How we research and source
Each story is built from primary sources first: the affected organization's own disclosures, government and CERT advisories, court and regulatory filings, and the original security-vendor research. Where reporting conflicts, we say so. Where something is not yet confirmed, we label it as unconfirmed rather than imply certainty. Key claims in each episode link back to their sources.
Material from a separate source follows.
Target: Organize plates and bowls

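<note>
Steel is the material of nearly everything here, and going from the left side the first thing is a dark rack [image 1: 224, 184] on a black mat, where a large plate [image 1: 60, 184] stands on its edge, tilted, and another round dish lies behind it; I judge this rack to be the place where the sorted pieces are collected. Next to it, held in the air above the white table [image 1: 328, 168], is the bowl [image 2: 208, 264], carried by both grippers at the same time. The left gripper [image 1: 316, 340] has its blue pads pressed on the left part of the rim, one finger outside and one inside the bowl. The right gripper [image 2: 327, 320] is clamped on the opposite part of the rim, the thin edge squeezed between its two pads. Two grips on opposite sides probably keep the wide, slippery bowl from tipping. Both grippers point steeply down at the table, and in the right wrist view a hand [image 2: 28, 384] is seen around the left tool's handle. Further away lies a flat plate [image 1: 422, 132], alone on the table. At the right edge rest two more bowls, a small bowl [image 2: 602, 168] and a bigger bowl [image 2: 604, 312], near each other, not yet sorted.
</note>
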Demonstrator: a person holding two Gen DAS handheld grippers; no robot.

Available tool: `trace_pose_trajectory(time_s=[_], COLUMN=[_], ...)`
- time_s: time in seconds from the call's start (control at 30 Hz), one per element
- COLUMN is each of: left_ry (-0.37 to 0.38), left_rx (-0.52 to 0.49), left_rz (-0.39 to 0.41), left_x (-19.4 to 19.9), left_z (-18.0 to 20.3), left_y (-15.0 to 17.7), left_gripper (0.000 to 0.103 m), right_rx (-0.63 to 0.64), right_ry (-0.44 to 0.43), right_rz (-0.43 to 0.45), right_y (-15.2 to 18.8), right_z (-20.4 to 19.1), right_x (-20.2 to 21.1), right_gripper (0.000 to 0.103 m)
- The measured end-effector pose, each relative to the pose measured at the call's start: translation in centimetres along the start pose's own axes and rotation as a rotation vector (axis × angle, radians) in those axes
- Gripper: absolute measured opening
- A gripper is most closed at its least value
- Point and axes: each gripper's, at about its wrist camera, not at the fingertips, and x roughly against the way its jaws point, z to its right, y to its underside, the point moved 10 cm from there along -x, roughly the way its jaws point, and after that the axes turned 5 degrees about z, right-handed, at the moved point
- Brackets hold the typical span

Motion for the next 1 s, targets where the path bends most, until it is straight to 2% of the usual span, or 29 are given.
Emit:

AI assistance, human judgment
We are open about how the show is made. Scripts are drafted with AI assistance and then edited by a human who researches each story and checks it against primary sources; narration uses a synthetic voice and some visuals are AI-generated. A person is responsible for every published claim. Episodes are flagged as containing synthetic media where the platform supports it.
Corrections
If we get something wrong, we fix it and say what changed. Email threatlevelhuman@gmail.com with a correction and a source and we will review it. Substantive corrections are noted on the affected episode or post.
The mark
Our logo is a faceless figure. That is deliberate: in a social-engineering attack the person on the other end could be anyone, so the face is left blank. It is a reminder, not a mascot, that the human element is the attack surface, and the defense is to slow down when a message is built to make you act fast.